Opinion | The Future of Egypt’s Culture: An Age of Anxiety

RamyGalal
6 Min Read
Dr Ramy Galal

In a few days, at the Cairo International Book Fair, my second book, “The Future of Egypt’s Culture: An Age of Anxiety”, will be released. This book was not written as a purely academic study, nor as a political manifesto, nor as the outcry of an angry intellectual. Rather, it is an attempt to understand what is happening to us culturally, at a moment defined by anxiety over identity, meaning, and social cohesion in a world that is fast, noisy, and open to everything except certainty.

In The Future of Egypt’s Culture, I do not treat culture as a luxury or a marginal sector, but as an invisible infrastructure underpinning both state and society. Culture here is not limited to theatres or festivals; it is the language through which we understand ourselves, the medium through which we communicate with others, and the system that produces public taste and reshapes awareness. When this system falters, societies do not collapse overnight; they begin to erode quietly.

Before proposing solutions, the book deliberately pauses before seven foundational questions largely absent from cultural debates in Egypt. Culture is not treated as an administrative file or a budgetary item, but as a shared public meaning. These questions are not theoretical exercises; they form the gateway to the entire book, because when meaning is not consciously shaped, it forms elsewhere and turns from a source of cohesion into a silent arena of conflict.

The Future of Egypt’s Culture: An Age of Anxiety

The book diagnoses what I describe as “soft cultural erosion”, a process that makes little noise, yet weakens symbolic power, distorts awareness, and leaves the public sphere without governance of meaning. I examine how culture moved from paper to screens, and from screens to algorithms, and how digital platforms have become unelected cultural actors that reorder attention, taste, and knowledge according to the logic of profit rather than the public interest. In this context, I introduce the concept of cognitive national security as a practical necessity.

The book also addresses cultural justice, centralisation, the marginalisation of peripheries, and the transformation of cultural events into superficial substitutes for real systems of production. I argue clearly that the crisis is not a lack of talent or imagination, but a fragility of design, specifically in how culture is funded, governed, and integrated into education, media, and the economy.

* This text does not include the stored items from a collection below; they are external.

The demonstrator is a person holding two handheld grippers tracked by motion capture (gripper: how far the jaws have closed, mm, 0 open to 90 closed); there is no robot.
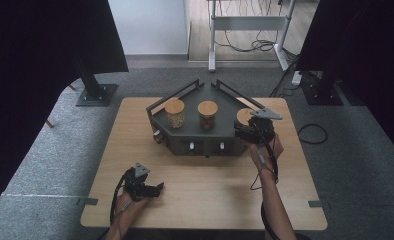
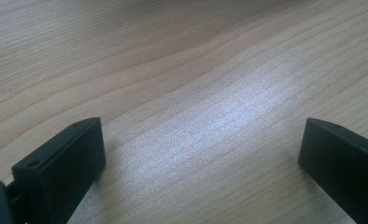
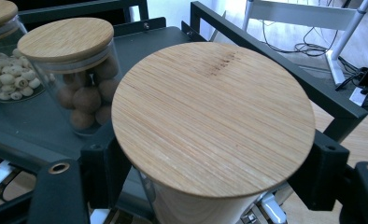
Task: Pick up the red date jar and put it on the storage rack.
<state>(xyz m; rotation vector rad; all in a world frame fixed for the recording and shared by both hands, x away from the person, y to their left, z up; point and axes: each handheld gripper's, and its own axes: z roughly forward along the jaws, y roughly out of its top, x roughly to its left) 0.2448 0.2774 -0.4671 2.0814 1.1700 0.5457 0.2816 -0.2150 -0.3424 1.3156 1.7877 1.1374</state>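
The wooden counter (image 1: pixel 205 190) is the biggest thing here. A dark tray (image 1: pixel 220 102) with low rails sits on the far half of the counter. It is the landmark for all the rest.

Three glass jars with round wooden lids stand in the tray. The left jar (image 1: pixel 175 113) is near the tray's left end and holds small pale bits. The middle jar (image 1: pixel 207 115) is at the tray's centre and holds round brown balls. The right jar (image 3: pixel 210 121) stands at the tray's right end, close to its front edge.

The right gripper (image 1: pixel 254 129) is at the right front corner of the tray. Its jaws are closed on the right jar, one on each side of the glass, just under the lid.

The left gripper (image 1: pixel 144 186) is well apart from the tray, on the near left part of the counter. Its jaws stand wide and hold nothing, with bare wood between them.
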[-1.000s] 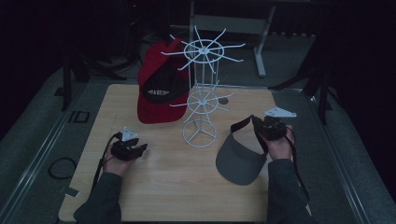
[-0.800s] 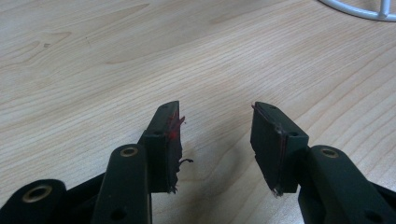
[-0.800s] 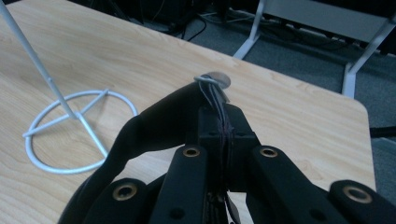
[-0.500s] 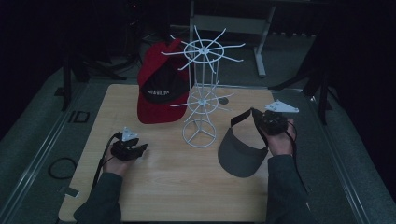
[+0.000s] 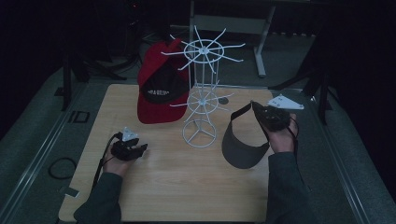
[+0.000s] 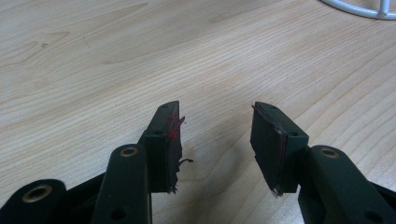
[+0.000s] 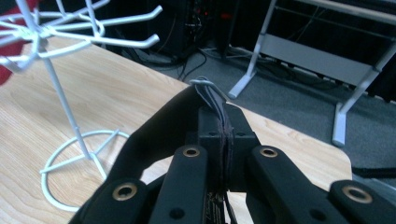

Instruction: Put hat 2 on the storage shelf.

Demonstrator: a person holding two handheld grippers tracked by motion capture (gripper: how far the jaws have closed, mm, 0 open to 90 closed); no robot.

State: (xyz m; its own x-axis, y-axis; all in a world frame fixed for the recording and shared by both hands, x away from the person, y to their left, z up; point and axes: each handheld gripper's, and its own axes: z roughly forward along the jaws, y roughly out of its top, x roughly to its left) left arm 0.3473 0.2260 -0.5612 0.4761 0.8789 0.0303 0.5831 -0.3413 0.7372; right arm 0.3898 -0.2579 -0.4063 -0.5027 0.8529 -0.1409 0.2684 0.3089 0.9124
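Dark surroundings frame a pale wooden table [image 5: 187, 186] with a white wire rack [image 5: 201, 100] standing at its middle and a red cap with a black front panel [image 5: 159, 91] hanging on the rack's far left side. At the right, the right gripper [image 5: 267, 115] is clenched on the band of a dark grey sun visor [image 5: 243, 140], whose brim hangs just right of the rack's base. At the near left, the left gripper [image 5: 134, 150] rests low over bare wood, jaws parted with nothing between them.
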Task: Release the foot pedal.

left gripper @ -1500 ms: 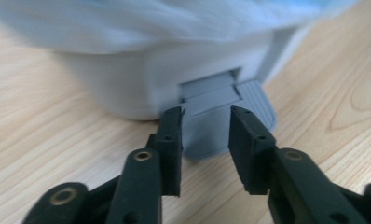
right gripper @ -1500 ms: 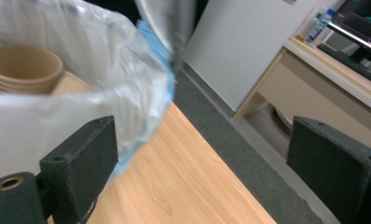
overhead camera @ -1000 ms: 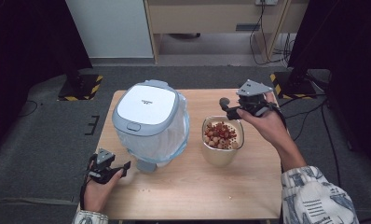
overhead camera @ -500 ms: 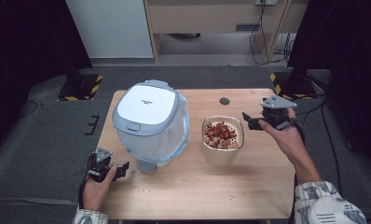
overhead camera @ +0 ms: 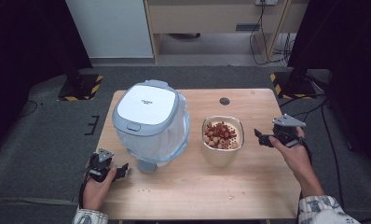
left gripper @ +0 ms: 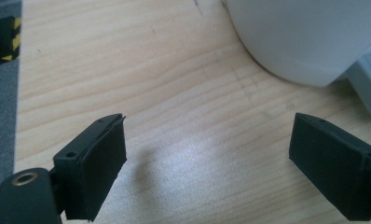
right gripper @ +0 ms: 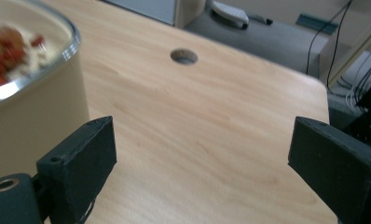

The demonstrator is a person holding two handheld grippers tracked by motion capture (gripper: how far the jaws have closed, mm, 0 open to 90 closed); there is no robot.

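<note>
Fingers spread, empty: left gripper (overhead camera: 120, 169) near rice cooker (overhead camera: 150, 122), lid lettering unreadable; right gripper (overhead camera: 261, 136) beside bowl (overhead camera: 222, 147).

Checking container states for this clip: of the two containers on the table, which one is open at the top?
The beige pot right of centre: it has no lid, so the red and pale pieces inside show. The larger white-and-blue cooker beside it has its lid shut.

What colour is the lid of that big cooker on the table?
The cooker lid is white, framed by a pale blue-grey rim; the high view shows it best.
</note>
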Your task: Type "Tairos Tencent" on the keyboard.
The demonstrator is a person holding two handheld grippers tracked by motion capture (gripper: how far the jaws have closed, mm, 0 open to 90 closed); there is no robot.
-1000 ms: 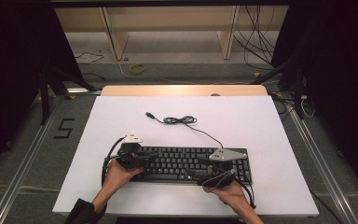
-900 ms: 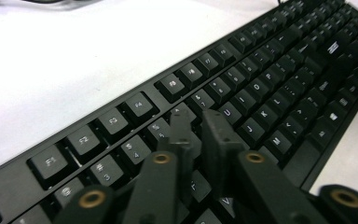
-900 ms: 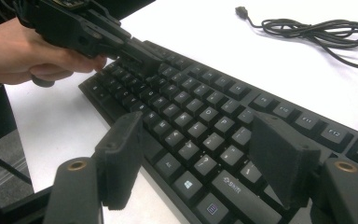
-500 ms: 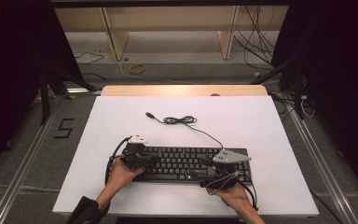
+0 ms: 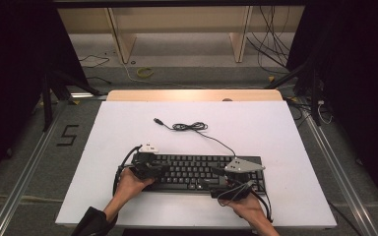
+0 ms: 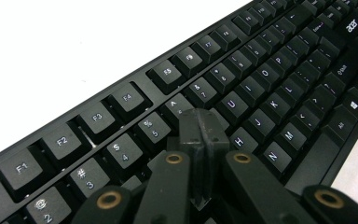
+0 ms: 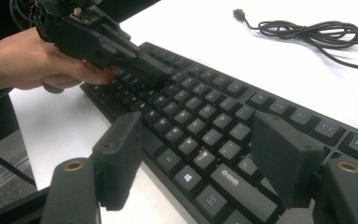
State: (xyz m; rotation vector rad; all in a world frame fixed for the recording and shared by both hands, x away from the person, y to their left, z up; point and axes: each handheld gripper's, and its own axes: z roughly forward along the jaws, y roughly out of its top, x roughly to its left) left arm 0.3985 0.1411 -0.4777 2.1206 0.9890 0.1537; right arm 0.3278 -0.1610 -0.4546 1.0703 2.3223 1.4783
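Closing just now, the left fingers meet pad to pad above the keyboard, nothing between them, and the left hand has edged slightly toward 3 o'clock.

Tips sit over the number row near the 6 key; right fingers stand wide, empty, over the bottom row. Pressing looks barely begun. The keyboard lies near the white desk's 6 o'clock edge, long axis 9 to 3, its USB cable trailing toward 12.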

The title of this book intentionally echoes an earlier moment in Egypt’s intellectual history, when leading thinkers debated how culture and education could enable the country to enter modernity in the early twentieth century. I write today, however, from a radically different global context. Europe is no longer the centre of the world, and we now live amid multiple overlapping “states”: social media, digital platforms, the creative economy, fragmented identities, and the empowered individual.

Our anxieties today are therefore more complex: symbolic emptiness, cultural erosion, and identity disorientation in digital space. We are no longer searching only for Egypt’s place in the world, but for its future within itself, its ability to reclaim its narrative and remain present as a living meaning rather than a historical symbol.

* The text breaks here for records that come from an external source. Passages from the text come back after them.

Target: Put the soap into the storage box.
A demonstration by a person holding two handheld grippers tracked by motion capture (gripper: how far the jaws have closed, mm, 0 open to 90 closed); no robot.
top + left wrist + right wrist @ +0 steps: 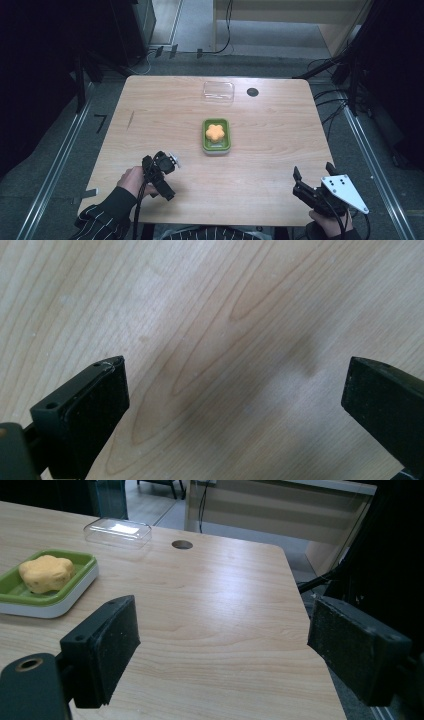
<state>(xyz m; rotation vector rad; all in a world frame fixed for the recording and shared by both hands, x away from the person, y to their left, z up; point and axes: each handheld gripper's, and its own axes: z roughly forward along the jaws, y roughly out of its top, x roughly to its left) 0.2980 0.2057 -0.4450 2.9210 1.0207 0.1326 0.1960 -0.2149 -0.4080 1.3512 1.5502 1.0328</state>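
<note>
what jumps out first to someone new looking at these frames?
The orange flower-shaped piece in the green tray at the table's centre, brightest thing there. Behind it, near the far edge, lies a clear plastic lid beside a dark round hole. Near the person, left claw and right claw both sit open, holding nothing.
</note>
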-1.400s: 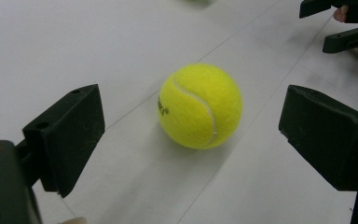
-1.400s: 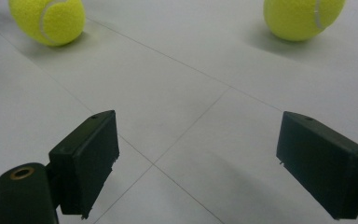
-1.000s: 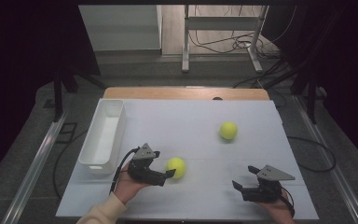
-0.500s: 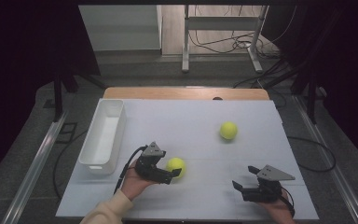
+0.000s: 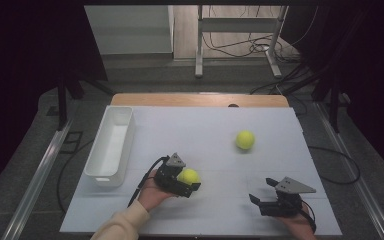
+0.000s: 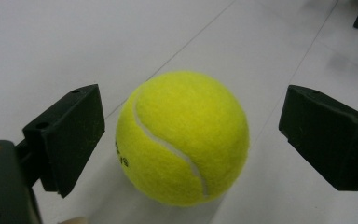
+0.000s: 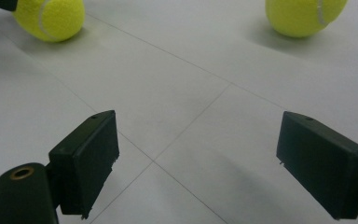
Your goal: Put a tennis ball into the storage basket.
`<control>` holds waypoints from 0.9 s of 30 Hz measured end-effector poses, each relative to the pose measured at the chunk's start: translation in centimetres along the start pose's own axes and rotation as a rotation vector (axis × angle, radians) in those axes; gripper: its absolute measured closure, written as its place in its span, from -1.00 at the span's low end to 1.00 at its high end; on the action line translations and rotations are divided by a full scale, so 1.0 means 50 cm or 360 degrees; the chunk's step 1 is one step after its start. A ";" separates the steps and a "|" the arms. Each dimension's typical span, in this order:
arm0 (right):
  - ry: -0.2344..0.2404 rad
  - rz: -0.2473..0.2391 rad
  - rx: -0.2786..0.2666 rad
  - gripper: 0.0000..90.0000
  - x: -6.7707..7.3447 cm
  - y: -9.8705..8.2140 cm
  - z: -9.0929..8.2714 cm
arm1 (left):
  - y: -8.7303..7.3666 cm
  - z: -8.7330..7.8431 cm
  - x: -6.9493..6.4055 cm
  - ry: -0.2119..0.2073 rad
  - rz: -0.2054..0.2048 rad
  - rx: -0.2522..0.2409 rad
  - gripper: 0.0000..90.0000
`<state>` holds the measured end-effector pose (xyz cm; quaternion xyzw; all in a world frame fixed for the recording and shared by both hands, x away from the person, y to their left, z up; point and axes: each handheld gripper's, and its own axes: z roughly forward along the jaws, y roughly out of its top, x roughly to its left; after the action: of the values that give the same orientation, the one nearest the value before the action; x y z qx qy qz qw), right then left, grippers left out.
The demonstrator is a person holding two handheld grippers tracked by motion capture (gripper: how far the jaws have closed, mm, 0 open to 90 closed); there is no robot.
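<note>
A yellow tennis ball (image 5: pixel 188 176) (image 6: pixel 182 138) lies on the white table between the spread jaws of my left gripper (image 5: pixel 182 181) (image 6: pixel 191 135), which is open; gaps show on both sides of the ball. A second tennis ball (image 5: pixel 245 140) (image 7: pixel 303 15) rests farther off toward the right. My right gripper (image 5: pixel 263 200) (image 7: pixel 198 163) hovers open near the front right of the table with nothing between its fingers. In the right gripper view the first ball (image 7: pixel 50 17) sits at the top left.
A long white bin (image 5: pixel 111 145) stands along the left side of the table (image 5: pixel 190 125). A wooden strip runs along the far edge. Cables and a metal stand lie on the floor beyond.
My left gripper has slid forward and right so its jaws now straddle the near tennis ball. The right gripper has stayed put.
</note>
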<state>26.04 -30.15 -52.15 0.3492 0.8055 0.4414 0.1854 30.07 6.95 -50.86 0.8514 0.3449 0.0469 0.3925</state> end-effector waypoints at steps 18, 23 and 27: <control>0.0000 -0.0003 0.0002 -0.70 0.000 0.000 0.000 | -0.004 0.023 0.009 0.0017 -0.0033 0.0132 -0.78; -0.0007 -0.0002 -0.0002 -0.70 -0.001 0.000 -0.001 | -0.006 0.020 0.008 0.0014 -0.0007 0.0124 -0.44; -0.0007 -0.0002 -0.0004 -0.70 -0.001 0.000 -0.002 | -0.006 0.018 0.007 0.0017 0.0003 0.0130 -0.43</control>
<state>26.02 -30.24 -52.12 0.3495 0.8047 0.4415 0.1879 30.47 6.72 -51.74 0.8667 0.3479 0.0378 0.3555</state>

In its final chapter, the book calls for what I describe as a “new cultural contract”, one that rejects mutual suspicion, authoritarian control, and chaotic improvisation alike. Instead, it argues for a partnership based on clear guarantees and practical mechanisms that allow for accumulation, continuity, and measurable impact. Culture, after all, is not governed by good intentions alone, but by design.

The Future of Egypt’s Culture: An Age of Anxiety does not offer final answers. It is a draft of necessary questions and an early warning against cultural collapse if left unmanaged. It is written for those who sense that what is happening culturally is more dangerous than it appears, and that the battle over meaning is no less critical than those over economics or politics.

I hope this book opens a serious discussion, not only about culture, but about the future of this country itself because those who fail to see culture as a priority today will pay tomorrow’s price in collective conscience and in society’s very ability to endure.

Dr Ramy Galal is an Egyptian writer and academic specialising in public management and cultural policies. He has authored studies on cultural diplomacy, the orange economy, and restructuring Egypt’s cultural institutions.

Galal holds a PHD degree from Alexandria University, a master’s degree from the University of London, and a Diploma from the University of Chile.

A former senator, and former adviser and spokesperson for Egypt’s Ministry of Planning. He was also the spokesperson for the Egyptian Opposition Coalition.